* _What the task asks_
Repeat only the stretch of lines below that runs from the line with "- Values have" through the line with "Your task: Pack", unaltered.
---
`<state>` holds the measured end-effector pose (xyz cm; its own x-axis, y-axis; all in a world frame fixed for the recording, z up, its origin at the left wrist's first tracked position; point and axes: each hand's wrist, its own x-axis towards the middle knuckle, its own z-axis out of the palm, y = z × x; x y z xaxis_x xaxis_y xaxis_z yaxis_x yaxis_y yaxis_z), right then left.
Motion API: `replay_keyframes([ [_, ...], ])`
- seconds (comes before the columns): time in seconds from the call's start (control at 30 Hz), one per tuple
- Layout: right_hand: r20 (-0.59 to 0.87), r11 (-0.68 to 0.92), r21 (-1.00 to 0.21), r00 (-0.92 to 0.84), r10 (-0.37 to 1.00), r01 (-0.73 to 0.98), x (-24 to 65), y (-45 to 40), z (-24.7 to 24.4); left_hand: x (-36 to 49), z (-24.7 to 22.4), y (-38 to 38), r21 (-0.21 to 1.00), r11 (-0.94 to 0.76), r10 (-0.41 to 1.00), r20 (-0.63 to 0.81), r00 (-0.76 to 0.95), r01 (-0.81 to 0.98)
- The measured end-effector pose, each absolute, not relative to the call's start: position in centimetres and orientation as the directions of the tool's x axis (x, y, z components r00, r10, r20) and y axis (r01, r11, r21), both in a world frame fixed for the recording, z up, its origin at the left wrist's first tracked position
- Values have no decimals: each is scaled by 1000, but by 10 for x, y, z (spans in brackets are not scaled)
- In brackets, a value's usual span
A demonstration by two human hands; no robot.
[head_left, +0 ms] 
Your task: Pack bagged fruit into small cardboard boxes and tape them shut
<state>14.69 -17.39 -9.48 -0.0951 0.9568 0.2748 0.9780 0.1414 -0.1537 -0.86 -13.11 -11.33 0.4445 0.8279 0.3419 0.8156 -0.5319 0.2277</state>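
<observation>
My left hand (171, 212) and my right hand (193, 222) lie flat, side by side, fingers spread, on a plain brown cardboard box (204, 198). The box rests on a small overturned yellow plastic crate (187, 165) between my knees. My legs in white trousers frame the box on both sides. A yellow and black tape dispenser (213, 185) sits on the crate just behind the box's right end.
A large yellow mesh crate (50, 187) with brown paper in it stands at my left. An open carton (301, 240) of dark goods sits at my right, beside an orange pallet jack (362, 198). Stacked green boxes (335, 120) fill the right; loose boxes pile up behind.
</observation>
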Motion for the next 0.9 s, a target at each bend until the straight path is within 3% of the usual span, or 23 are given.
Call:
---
* _Result for this exercise_
- Values have no decimals: each is scaled by 1000, but by 10 for x, y, z (spans in brackets are not scaled)
- In brackets, a value's usual span
A demonstration by two human hands; no robot.
[head_left, +0 ms] 
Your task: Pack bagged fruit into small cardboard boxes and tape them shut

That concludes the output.